→ **Problem description**
Would you give the listing back word for word once its pictures are removed?
::::
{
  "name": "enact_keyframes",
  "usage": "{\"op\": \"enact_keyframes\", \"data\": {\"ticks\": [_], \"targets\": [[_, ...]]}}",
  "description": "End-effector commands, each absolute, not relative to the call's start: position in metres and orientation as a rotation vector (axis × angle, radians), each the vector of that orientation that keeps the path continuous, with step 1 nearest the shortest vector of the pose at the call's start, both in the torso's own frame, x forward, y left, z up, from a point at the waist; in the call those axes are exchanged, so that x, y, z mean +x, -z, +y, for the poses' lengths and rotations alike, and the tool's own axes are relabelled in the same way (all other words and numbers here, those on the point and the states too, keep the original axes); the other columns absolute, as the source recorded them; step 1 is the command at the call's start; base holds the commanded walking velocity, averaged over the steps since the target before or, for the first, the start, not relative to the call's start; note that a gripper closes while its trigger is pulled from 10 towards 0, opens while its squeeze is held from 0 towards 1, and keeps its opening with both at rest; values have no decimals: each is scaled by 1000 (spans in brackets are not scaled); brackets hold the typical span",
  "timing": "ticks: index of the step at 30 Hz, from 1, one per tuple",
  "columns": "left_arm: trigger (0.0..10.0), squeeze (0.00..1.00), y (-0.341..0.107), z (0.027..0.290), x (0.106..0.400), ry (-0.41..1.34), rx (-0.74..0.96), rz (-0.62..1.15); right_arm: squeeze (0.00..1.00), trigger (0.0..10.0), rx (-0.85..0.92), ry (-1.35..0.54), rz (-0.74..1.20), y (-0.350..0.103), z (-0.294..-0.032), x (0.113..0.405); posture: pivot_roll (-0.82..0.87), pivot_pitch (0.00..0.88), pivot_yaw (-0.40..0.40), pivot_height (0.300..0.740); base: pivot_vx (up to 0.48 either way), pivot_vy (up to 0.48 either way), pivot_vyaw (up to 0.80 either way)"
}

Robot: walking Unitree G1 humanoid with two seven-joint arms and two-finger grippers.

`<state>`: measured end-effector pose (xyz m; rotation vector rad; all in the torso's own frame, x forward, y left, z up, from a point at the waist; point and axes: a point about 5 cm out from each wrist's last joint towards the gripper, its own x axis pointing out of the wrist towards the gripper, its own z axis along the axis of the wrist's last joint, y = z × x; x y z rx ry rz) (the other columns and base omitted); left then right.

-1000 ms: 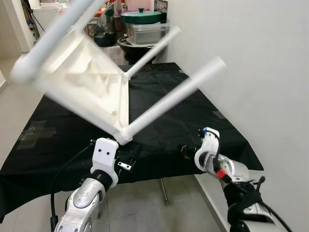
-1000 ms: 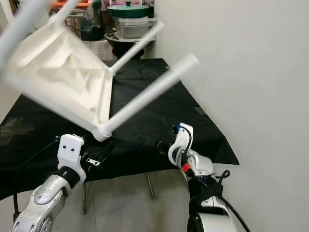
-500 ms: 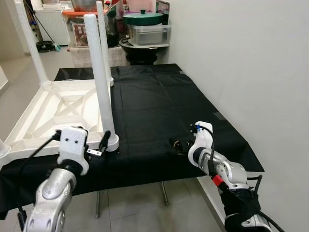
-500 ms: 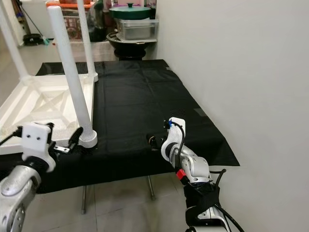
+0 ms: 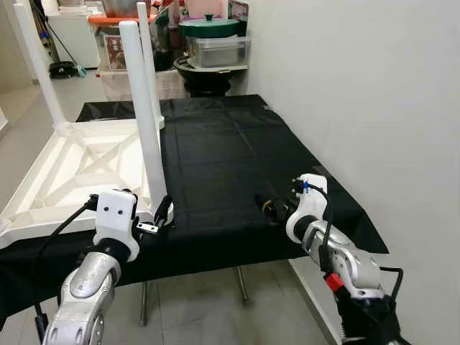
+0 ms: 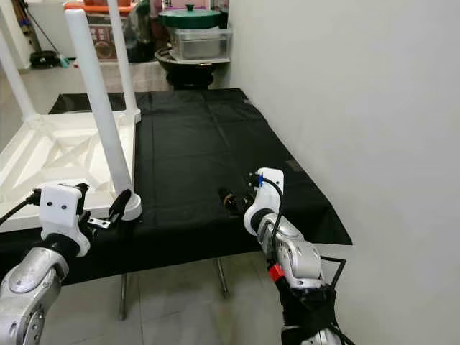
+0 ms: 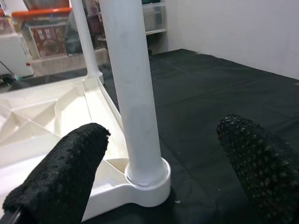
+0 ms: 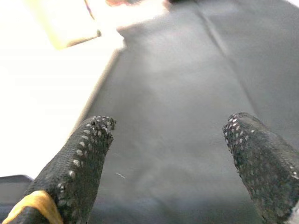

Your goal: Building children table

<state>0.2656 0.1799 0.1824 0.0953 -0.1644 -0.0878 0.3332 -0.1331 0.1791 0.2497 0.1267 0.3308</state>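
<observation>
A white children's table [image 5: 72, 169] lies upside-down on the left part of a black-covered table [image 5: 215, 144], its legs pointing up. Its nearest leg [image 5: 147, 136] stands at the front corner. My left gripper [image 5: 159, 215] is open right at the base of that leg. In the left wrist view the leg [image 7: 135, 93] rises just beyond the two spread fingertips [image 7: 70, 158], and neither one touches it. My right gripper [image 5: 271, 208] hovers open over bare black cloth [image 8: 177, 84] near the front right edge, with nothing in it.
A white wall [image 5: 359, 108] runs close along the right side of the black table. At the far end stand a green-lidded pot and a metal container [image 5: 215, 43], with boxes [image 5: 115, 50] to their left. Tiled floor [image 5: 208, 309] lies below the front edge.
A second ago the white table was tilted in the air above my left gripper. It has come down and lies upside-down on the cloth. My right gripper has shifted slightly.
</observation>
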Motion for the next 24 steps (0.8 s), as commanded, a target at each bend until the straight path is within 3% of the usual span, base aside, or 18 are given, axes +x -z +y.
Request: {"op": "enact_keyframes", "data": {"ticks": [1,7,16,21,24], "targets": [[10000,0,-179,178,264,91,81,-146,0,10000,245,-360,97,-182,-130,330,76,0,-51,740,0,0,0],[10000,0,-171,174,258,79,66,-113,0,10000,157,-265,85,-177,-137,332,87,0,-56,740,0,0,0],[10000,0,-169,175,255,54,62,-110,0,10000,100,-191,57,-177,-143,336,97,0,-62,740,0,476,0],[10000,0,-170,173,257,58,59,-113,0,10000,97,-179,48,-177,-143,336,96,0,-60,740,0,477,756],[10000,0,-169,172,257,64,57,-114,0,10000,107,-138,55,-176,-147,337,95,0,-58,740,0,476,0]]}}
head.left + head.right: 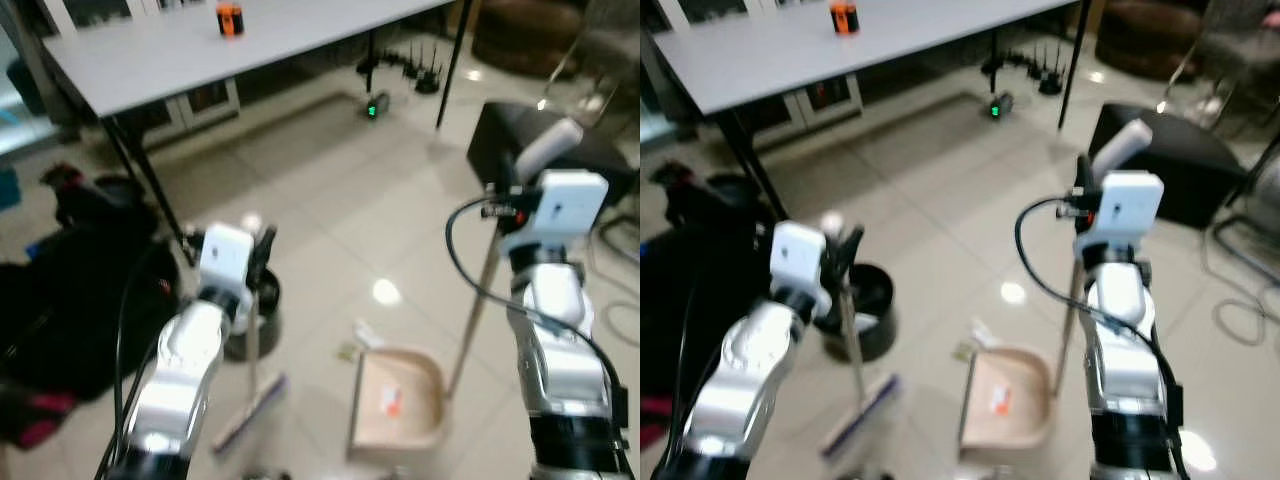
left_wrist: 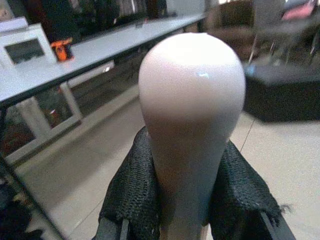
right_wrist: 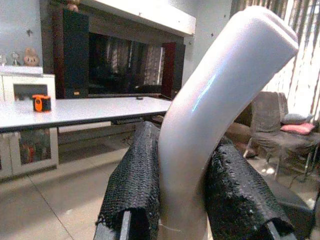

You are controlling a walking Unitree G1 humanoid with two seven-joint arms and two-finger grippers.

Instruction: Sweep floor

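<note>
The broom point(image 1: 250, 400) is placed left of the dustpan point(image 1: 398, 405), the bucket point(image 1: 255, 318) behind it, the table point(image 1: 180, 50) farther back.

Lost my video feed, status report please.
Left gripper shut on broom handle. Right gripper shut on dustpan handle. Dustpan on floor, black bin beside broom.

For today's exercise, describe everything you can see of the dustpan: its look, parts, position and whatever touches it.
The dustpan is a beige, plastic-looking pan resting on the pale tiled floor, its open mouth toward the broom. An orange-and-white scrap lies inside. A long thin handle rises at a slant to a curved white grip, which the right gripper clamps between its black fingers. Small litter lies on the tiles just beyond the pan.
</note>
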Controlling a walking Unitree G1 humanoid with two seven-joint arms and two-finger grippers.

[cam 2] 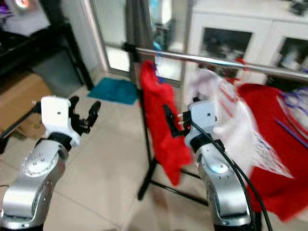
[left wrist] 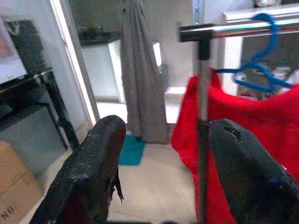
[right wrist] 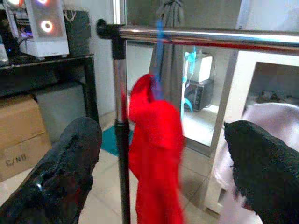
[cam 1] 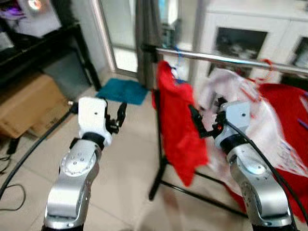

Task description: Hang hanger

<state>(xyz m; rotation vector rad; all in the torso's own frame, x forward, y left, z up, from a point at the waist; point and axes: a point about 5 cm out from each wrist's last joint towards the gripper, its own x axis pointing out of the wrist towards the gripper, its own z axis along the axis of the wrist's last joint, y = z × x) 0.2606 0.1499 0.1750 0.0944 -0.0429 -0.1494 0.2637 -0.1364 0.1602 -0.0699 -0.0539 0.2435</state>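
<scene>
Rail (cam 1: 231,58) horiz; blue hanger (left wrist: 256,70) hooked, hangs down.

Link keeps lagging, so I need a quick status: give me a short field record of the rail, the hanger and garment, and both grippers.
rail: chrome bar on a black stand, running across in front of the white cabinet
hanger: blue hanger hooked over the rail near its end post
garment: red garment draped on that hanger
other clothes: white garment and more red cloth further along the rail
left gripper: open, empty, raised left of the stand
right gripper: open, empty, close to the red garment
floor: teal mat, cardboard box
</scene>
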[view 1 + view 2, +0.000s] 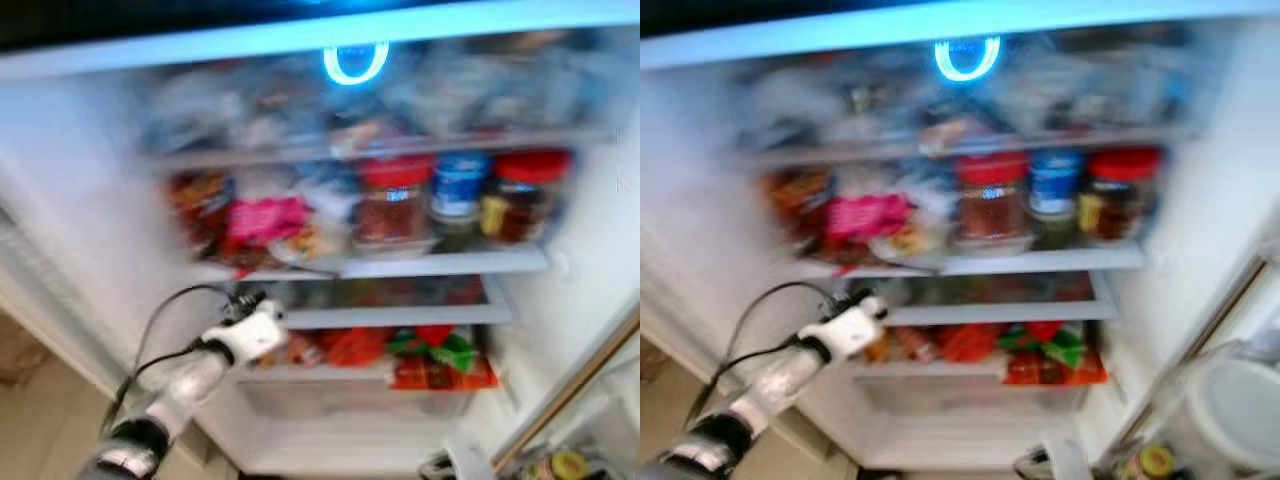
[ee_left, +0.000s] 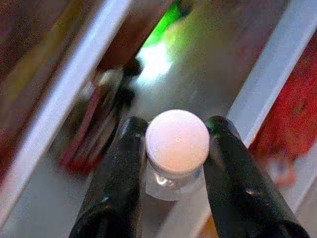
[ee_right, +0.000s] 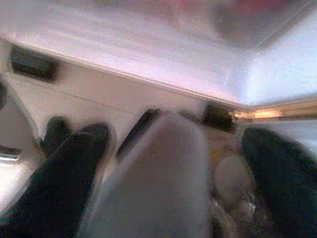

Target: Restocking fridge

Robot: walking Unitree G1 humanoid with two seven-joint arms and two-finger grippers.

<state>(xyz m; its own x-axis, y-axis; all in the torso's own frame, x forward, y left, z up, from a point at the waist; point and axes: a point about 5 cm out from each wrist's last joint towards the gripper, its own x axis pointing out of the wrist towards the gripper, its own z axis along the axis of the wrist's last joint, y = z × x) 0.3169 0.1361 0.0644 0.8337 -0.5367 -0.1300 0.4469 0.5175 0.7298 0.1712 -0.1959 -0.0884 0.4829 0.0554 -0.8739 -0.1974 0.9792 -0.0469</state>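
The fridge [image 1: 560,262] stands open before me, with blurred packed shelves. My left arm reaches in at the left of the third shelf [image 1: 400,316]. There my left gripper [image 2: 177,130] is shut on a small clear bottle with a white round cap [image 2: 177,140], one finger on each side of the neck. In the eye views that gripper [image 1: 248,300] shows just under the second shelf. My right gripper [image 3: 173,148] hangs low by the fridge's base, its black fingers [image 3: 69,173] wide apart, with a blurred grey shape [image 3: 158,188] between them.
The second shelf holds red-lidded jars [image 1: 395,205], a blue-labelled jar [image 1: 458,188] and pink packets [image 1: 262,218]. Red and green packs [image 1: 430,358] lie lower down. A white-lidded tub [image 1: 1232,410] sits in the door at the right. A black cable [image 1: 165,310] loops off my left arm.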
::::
→ **Solution**
{
  "name": "enact_keyframes",
  "usage": "{\"op\": \"enact_keyframes\", \"data\": {\"ticks\": [_], \"targets\": [[_, ...]]}}",
  "description": "End-effector commands, each absolute, not relative to the call's start: position in metres and orientation as a rotation vector (axis × angle, radians), each the vector of that orientation that keeps the path continuous, with step 1 nearest the shortest vector of the pose at the call's start, both in the torso's own frame, x forward, y left, z up, from a point at the waist; in the call those axes are exchanged, so that x, y, z mean +x, -z, +y, for the poses' lengths and rotations alike, and the tool's own axes are relabelled in the same way (all other words and numbers here, those on the point and the states too, keep the original axes); the other columns absolute, as the source recorded them; step 1 is the command at the call's start; base holds the commanded walking velocity, averaged over the steps since the target before or, for the first, the start, not relative to the call's start; note that a gripper closes while its trigger is pulled from 10 towards 0, opens while its squeeze is held from 0 towards 1, and keeps its opening with both at rest; values have no decimals: each is scaled by 1000 (spans in brackets are not scaled); brackets hold the typical span",
  "timing": "ticks: index of the step at 30 Hz, from 1, one per tuple",
  "columns": "left_arm: trigger (0.0..10.0), squeeze (0.00..1.00), y (-0.341..0.107), z (0.027..0.290), x (0.106..0.400), ry (-0.41..1.34), rx (-0.74..0.96), rz (-0.62..1.15); right_arm: squeeze (0.00..1.00), trigger (0.0..10.0), rx (-0.85..0.92), ry (-1.35..0.54), rz (-0.74..1.20), y (-0.350..0.103), z (-0.294..-0.032), x (0.113..0.405); posture: pivot_roll (-0.82..0.87), pivot_pitch (0.00..0.88), pivot_yaw (-0.40..0.40), pivot_height (0.300..0.740); base: pivot_vx (up to 0.48 either way), pivot_vy (up to 0.48 either way), pivot_vyaw (up to 0.80 either way)"
}

Robot: walking Unitree G1 humanoid with two seven-joint arms and two-finger grippers.

`<state>`: measured end-effector pose (xyz m; rotation vector rad; all in the torso's own frame, x forward, y left, z up, from a point at the waist; point and axes: a point about 5 cm out from each wrist's last joint towards the gripper, its own x axis pointing out of the wrist towards the gripper, its own z axis along the axis of the wrist's last joint, y = z × x; x y z rx ry rz) (the other columns and base omitted); left then right.

-1000 ms: 
-1000 ms: 
-500 ms: 
-500 ms: 
+0 ms: 
+0 ms: 
+0 ms: 
+0 ms: 

Your goal: Building children table

<state>0.2656 0.1799 0.1824 0.0953 -0.1644 -0.0878 0.3332 -0.1331 0.1791 0.2497 0.1267 0.3308</state>
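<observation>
A white children's table [image 5: 72, 169] lies upside-down on the left part of a black-covered table [image 5: 215, 144], its legs pointing up. Its nearest leg [image 5: 147, 136] stands at the front corner. My left gripper [image 5: 159, 215] is open right at the base of that leg. In the left wrist view the leg [image 7: 135, 93] rises just beyond the two spread fingertips [image 7: 70, 158], and neither one touches it. My right gripper [image 5: 271, 208] hovers open over bare black cloth [image 8: 177, 84] near the front right edge, with nothing in it.
A white wall [image 5: 359, 108] runs close along the right side of the black table. At the far end stand a green-lidded pot and a metal container [image 5: 215, 43], with boxes [image 5: 115, 50] to their left. Tiled floor [image 5: 208, 309] lies below the front edge.
A second ago the white table was tilted in the air above my left gripper. It has come down and lies upside-down on the cloth. My right gripper has shifted slightly.
</observation>
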Motion for the next 24 steps (0.8 s), as commanded, a target at each bend until the straight path is within 3% of the usual span, base aside, or 18 are given, axes +x -z +y.
Request: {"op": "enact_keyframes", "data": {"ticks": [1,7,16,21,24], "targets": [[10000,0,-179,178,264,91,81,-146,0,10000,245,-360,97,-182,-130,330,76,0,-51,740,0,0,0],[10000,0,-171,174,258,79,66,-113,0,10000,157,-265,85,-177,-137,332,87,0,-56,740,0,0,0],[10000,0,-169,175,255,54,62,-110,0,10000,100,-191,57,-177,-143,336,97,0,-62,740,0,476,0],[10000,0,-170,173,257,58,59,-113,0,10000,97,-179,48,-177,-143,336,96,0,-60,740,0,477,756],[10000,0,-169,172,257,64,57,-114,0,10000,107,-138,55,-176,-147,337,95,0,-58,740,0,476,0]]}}
head.left + head.right: 
left_wrist: 
right_wrist: 

You are controlling a walking Unitree G1 humanoid with two seven-joint arms and two-finger grippers.

Instruction: Sweep floor

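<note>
The broom point(image 1: 250, 400) is placed left of the dustpan point(image 1: 398, 405), the bucket point(image 1: 255, 318) behind it, the table point(image 1: 180, 50) farther back.

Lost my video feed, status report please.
Left gripper shut on broom handle. Right gripper shut on dustpan handle. Dustpan on floor, black bin beside broom.

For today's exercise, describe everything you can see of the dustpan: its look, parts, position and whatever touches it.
The dustpan is a beige, plastic-looking pan resting on the pale tiled floor, its open mouth toward the broom. An orange-and-white scrap lies inside. A long thin handle rises at a slant to a curved white grip, which the right gripper clamps between its black fingers. Small litter lies on the tiles just beyond the pan.
</note>
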Controlling a walking Unitree G1 humanoid with two seven-joint arms and two-finger grippers.

[cam 2] 
[left wrist] 
[right wrist] 
[cam 1] 

Task description: Hang hanger

<state>(xyz m; rotation vector rad; all in the torso's own frame, x forward, y left, z up, from a point at the waist; point and axes: a point about 5 cm out from each wrist's last joint towards the gripper, its own x axis pointing out of the wrist towards the gripper, its own z axis along the axis of the wrist's last joint, y = z × x) 0.2606 0.1499 0.1750 0.0944 -0.0429 -0.1494 0.2637 -0.1364 0.1602 -0.0699 -0.0539 0.2435</state>
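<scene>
Rail (cam 1: 231,58) horiz; blue hanger (left wrist: 256,70) hooked, hangs down.

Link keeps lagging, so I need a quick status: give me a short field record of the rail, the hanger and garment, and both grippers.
rail: chrome bar on a black stand, running across in front of the white cabinet
hanger: blue hanger hooked over the rail near its end post
garment: red garment draped on that hanger
other clothes: white garment and more red cloth further along the rail
left gripper: open, empty, raised left of the stand
right gripper: open, empty, close to the red garment
floor: teal mat, cardboard box
</scene>
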[view 1 + view 2, +0.000s] 
[ee_left, +0.000s] 
[ee_right, +0.000s] 

Target: Restocking fridge

Robot: walking Unitree G1 humanoid with two seven-joint arms and two-finger grippers.

<state>(xyz m; its own x-axis, y-axis; all in the torso's own frame, x forward, y left, z up, from a point at the waist; point and axes: a point about 5 cm out from each wrist's last joint towards the gripper, its own x axis pointing out of the wrist towards the gripper, its own z axis along the axis of the wrist's last joint, y = z × x) 0.3169 0.1361 0.0644 0.8337 -0.5367 -0.1300 0.4469 0.5175 0.7298 0.1712 -0.1959 -0.0884 0.4829 0.0554 -0.8739 -0.1974 0.9792 -0.0469</state>
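The fridge [image 1: 560,262] stands open before me, with blurred packed shelves. My left arm reaches in at the left of the third shelf [image 1: 400,316]. There my left gripper [image 2: 177,130] is shut on a small clear bottle with a white round cap [image 2: 177,140], one finger on each side of the neck. In the eye views that gripper [image 1: 248,300] shows just under the second shelf. My right gripper [image 3: 173,148] hangs low by the fridge's base, its black fingers [image 3: 69,173] wide apart, with a blurred grey shape [image 3: 158,188] between them.
The second shelf holds red-lidded jars [image 1: 395,205], a blue-labelled jar [image 1: 458,188] and pink packets [image 1: 262,218]. Red and green packs [image 1: 430,358] lie lower down. A white-lidded tub [image 1: 1232,410] sits in the door at the right. A black cable [image 1: 165,310] loops off my left arm.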

Output for this exercise is now complete.